[Date Prev][Date Next][Thread Prev][Thread Next][Date Index][Thread Index]
Re: [Qemu-devel] [PATCH v12 13/27] intel_iommu: Add support for PCI MSI
From: |
Michael S. Tsirkin |
Subject: |
Re: [Qemu-devel] [PATCH v12 13/27] intel_iommu: Add support for PCI MSI remap |
Date: |
Thu, 21 Jul 2016 20:45:30 +0300 |
On Thu, Jul 14, 2016 at 01:56:22PM +0800, Peter Xu wrote:
> This patch enables interrupt remapping for PCI devices.
>
> To play the trick, one memory region "iommu_ir" is added as child region
> of the original iommu memory region, covering range 0xfeeXXXXX (which is
> the address range for APIC). All the writes to this range will be taken
> as MSI, and translation is carried out only when IR is enabled.
>
> Idea suggested by Paolo Bonzini.
>
> Signed-off-by: Peter Xu <address@hidden>
> ---
> hw/i386/intel_iommu.c | 241
> +++++++++++++++++++++++++++++++++++++++++
> hw/i386/intel_iommu_internal.h | 2 +
> include/hw/i386/intel_iommu.h | 66 +++++++++++
> 3 files changed, 309 insertions(+)
>
> diff --git a/hw/i386/intel_iommu.c b/hw/i386/intel_iommu.c
> index 6a6cb3b..3d1b15d 100644
> --- a/hw/i386/intel_iommu.c
> +++ b/hw/i386/intel_iommu.c
> @@ -1982,6 +1982,242 @@ static Property vtd_properties[] = {
> DEFINE_PROP_END_OF_LIST(),
> };
>
> +/* Read IRTE entry with specific index */
> +static int vtd_irte_get(IntelIOMMUState *iommu, uint16_t index,
> + VTD_IRTE *entry)
> +{
> + dma_addr_t addr = 0x00;
> +
> + addr = iommu->intr_root + index * sizeof(*entry);
> + if (dma_memory_read(&address_space_memory, addr, entry,
> + sizeof(*entry))) {
> + VTD_DPRINTF(GENERAL, "error: fail to access IR root at 0x%"PRIx64
> + " + %"PRIu16, iommu->intr_root, index);
> + return -VTD_FR_IR_ROOT_INVAL;
> + }
> +
> + if (!entry->present) {
> + VTD_DPRINTF(GENERAL, "error: present flag not set in IRTE"

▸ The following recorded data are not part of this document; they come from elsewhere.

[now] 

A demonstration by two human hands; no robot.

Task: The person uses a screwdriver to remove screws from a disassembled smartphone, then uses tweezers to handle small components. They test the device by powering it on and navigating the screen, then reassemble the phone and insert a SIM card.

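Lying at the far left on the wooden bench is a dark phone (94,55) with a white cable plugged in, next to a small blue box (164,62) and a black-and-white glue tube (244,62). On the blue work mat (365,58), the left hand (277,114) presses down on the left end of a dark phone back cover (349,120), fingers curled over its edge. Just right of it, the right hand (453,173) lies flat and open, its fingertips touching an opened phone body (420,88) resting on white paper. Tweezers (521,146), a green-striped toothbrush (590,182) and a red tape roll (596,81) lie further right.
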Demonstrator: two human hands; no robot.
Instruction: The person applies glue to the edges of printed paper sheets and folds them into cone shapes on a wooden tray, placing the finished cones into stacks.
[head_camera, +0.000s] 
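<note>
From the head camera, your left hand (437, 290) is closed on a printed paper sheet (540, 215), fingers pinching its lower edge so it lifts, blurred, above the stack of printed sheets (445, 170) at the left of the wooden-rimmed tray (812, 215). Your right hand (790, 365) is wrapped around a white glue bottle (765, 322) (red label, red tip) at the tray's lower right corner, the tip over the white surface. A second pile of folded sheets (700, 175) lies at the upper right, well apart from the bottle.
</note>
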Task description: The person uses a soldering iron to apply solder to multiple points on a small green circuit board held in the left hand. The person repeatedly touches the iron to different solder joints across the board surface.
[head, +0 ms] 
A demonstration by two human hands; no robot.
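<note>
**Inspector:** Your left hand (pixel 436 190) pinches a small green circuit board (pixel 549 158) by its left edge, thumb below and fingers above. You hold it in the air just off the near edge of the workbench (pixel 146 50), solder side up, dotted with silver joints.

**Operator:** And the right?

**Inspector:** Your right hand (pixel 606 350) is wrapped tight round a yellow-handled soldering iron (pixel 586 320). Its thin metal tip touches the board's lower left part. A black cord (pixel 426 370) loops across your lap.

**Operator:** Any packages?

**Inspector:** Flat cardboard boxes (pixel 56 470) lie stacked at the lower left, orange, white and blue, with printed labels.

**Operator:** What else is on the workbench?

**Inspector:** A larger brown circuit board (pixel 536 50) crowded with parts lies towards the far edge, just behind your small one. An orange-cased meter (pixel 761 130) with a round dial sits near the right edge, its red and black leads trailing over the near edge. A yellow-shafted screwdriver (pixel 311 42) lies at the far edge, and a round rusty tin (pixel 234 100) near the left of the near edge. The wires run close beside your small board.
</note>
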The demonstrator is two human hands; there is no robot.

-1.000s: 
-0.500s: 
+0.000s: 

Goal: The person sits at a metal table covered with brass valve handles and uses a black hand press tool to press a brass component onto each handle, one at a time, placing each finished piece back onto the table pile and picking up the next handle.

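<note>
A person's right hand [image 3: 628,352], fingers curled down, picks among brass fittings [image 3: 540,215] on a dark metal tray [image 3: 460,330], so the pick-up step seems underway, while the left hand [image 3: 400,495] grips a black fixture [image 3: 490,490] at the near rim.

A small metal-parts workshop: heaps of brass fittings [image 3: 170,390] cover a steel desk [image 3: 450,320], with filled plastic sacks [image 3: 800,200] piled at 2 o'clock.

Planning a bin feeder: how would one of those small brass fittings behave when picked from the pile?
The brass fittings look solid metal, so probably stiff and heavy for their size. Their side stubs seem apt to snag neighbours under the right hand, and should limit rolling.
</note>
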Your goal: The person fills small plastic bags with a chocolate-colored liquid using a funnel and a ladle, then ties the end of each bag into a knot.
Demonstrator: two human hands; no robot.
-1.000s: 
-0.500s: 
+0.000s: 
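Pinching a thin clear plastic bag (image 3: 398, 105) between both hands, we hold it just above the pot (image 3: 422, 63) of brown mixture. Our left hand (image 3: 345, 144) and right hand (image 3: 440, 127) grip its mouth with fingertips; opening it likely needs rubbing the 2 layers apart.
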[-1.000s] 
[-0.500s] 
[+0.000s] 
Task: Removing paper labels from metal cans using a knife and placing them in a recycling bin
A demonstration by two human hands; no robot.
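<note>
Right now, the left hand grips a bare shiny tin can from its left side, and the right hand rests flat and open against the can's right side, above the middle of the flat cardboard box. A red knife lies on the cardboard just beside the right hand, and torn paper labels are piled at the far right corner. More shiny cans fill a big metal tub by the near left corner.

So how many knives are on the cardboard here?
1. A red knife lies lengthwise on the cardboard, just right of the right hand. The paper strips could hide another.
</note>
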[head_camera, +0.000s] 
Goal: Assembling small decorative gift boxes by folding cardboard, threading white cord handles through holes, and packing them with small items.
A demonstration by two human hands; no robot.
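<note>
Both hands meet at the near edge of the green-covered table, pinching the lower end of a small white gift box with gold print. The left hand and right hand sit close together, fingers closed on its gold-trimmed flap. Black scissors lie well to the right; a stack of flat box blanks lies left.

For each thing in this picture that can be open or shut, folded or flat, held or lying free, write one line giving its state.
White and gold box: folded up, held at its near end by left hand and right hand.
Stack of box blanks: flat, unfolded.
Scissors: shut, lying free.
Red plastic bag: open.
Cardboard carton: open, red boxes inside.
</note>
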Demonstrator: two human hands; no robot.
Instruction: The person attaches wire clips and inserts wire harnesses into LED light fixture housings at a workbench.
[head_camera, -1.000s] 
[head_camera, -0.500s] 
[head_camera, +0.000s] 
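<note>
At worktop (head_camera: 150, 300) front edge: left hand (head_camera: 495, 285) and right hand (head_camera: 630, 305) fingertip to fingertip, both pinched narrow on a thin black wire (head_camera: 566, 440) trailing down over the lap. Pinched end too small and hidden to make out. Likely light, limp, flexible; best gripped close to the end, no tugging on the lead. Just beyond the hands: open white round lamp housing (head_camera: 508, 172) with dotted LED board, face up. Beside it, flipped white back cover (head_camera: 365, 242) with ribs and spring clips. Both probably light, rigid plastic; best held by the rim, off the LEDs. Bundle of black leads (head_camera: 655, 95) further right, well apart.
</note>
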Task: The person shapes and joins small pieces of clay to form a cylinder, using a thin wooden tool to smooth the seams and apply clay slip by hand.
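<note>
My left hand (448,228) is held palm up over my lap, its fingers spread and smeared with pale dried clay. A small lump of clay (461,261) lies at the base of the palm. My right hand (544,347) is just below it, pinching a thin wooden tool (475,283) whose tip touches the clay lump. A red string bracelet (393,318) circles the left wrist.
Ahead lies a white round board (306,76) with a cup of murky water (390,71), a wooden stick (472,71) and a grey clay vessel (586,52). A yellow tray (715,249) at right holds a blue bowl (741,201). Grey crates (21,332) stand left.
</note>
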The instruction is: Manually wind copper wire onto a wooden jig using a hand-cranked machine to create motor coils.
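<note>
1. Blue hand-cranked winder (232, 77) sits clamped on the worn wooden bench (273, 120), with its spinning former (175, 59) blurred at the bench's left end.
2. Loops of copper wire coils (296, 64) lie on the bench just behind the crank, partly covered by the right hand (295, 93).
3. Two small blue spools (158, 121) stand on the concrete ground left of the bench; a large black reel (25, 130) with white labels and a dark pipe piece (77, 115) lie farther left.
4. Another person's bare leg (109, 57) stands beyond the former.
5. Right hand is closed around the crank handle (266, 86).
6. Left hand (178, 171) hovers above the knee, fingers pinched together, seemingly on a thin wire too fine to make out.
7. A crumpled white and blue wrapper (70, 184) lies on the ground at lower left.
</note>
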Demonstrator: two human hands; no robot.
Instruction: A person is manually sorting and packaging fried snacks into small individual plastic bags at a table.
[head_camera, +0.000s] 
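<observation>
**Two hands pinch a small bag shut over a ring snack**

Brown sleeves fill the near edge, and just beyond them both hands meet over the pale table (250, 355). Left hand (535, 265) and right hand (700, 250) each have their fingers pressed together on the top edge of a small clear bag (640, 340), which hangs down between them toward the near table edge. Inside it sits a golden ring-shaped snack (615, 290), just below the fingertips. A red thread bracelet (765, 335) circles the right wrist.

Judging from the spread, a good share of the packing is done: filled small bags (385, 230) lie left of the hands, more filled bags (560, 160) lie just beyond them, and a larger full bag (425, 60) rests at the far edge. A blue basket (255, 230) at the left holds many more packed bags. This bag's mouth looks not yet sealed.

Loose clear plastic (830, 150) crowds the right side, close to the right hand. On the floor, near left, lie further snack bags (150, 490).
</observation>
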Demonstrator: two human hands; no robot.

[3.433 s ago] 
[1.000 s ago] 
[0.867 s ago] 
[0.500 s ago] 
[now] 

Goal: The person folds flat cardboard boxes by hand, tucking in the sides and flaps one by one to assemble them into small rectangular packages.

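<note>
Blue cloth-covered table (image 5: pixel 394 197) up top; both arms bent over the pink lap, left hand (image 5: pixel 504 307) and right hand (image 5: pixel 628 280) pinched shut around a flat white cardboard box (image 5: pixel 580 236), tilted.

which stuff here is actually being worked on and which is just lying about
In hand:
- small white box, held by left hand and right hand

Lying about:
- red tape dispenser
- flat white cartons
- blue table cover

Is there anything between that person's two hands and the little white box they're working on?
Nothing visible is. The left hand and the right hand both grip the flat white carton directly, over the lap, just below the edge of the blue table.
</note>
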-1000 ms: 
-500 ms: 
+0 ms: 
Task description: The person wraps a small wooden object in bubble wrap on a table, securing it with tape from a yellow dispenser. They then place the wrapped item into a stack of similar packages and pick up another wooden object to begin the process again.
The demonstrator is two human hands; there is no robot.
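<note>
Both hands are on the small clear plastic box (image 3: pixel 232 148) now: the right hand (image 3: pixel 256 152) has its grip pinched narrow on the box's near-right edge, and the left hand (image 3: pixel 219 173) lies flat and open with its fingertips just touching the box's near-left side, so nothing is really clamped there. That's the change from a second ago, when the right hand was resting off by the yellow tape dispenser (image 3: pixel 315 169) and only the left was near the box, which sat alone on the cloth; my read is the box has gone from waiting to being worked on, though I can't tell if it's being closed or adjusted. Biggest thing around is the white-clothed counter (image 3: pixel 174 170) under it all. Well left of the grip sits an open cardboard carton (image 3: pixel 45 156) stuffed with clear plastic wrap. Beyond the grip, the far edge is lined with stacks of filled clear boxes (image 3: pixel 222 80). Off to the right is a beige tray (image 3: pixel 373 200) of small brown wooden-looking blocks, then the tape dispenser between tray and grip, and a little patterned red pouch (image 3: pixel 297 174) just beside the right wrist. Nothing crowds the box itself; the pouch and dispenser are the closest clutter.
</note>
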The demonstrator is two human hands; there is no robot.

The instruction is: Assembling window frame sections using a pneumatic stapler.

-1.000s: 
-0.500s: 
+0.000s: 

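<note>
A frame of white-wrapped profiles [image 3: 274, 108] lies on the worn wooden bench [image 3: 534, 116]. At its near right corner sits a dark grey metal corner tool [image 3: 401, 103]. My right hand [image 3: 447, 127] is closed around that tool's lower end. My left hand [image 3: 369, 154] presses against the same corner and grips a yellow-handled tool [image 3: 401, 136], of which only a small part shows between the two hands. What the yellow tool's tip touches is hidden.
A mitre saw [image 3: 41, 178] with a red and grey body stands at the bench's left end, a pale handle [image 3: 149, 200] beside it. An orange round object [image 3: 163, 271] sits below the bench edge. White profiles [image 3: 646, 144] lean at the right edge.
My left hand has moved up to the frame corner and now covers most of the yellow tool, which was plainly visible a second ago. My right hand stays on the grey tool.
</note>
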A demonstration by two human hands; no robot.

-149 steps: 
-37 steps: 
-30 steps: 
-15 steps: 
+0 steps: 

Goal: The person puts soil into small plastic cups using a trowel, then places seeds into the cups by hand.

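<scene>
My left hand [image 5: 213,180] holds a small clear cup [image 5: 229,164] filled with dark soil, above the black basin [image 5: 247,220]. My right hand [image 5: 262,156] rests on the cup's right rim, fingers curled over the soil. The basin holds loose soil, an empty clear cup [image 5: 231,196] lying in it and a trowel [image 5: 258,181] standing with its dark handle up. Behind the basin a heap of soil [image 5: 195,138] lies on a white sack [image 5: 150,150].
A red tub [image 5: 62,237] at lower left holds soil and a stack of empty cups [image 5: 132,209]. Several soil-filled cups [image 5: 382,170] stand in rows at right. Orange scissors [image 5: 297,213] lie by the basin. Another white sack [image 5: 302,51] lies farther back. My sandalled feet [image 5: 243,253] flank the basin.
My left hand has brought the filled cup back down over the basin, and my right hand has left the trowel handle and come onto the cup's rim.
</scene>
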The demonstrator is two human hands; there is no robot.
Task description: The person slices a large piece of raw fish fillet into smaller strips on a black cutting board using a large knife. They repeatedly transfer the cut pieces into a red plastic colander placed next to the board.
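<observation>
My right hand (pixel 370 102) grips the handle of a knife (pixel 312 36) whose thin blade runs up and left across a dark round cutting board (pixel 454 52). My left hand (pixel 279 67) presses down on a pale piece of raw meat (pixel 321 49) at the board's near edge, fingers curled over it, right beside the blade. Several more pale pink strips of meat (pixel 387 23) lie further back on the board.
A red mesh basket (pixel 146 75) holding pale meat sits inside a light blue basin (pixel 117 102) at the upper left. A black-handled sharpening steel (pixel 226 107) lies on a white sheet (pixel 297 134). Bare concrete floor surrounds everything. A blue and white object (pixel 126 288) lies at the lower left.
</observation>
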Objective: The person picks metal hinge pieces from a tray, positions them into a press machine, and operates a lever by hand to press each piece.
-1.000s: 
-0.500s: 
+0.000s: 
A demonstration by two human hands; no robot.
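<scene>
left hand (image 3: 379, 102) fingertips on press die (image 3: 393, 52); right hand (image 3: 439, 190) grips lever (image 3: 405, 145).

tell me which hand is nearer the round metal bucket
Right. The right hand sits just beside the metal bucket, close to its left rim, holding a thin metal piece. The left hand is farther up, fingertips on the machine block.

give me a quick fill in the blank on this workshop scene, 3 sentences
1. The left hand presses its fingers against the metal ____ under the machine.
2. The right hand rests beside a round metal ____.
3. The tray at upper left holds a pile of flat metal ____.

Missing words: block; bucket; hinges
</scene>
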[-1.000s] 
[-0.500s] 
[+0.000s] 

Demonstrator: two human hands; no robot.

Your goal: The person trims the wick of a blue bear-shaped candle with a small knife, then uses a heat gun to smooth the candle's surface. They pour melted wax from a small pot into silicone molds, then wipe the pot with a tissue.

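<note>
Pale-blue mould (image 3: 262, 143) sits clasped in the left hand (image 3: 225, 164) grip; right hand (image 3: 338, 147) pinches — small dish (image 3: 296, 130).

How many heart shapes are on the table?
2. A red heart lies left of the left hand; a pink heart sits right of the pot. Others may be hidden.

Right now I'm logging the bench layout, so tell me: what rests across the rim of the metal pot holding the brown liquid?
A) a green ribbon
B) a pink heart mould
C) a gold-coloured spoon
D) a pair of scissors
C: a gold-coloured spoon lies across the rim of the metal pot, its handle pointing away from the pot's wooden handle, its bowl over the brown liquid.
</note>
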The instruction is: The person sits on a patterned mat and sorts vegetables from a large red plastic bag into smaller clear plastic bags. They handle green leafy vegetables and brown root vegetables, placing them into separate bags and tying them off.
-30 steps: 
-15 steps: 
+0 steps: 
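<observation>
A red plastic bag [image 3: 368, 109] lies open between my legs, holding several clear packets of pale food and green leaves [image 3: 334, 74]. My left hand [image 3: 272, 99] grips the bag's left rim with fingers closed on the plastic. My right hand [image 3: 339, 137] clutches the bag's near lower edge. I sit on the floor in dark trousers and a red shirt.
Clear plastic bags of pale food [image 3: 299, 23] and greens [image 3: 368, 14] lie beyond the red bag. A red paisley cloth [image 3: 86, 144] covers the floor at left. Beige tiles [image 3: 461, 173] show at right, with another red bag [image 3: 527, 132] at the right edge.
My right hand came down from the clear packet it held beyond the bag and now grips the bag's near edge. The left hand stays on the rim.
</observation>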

> + " entry index %u value 0x%"PRIx64 " 0x%"PRIx64,
> + index, le64_to_cpu(entry->data[1]),
> + le64_to_cpu(entry->data[0]));
> + return -VTD_FR_IR_ENTRY_P;
> + }
> +
> + if (entry->__reserved_0 || entry->__reserved_1 || \
> + entry->__reserved_2) {
> + VTD_DPRINTF(GENERAL, "error: IRTE entry index %"PRIu16
> + " reserved fields non-zero: 0x%"PRIx64 " 0x%"PRIx64,
> + index, le64_to_cpu(entry->data[1]),
> + le64_to_cpu(entry->data[0]));
> + return -VTD_FR_IR_IRTE_RSVD;
> + }
> +
> + /*
> + * TODO: Check Source-ID corresponds to SVT (Source Validation
> + * Type) bits
> + */
> +
> + return 0;
> +}
> +
> +/* Fetch IRQ information of specific IR index */
> +static int vtd_remap_irq_get(IntelIOMMUState *iommu, uint16_t index, VTDIrq
> *irq)
> +{
> + VTD_IRTE irte;
> + int ret = 0;
> +
> + bzero(&irte, sizeof(irte));
> +
> + ret = vtd_irte_get(iommu, index, &irte);
> + if (ret) {
> + return ret;
> + }
> +
> + irq->trigger_mode = irte.trigger_mode;
> + irq->vector = irte.vector;
> + irq->delivery_mode = irte.delivery_mode;
> + /* Not support EIM yet: please refer to vt-d 9.10 DST bits */
> +#define VTD_IR_APIC_DEST_MASK (0xff00ULL)
> +#define VTD_IR_APIC_DEST_SHIFT (8)
> + irq->dest = (le32_to_cpu(irte.dest_id) & VTD_IR_APIC_DEST_MASK) >> \
> + VTD_IR_APIC_DEST_SHIFT;
> + irq->dest_mode = irte.dest_mode;
> + irq->redir_hint = irte.redir_hint;
> +
> + VTD_DPRINTF(IR, "remapping interrupt index %d: trig:%u,vec:%u,"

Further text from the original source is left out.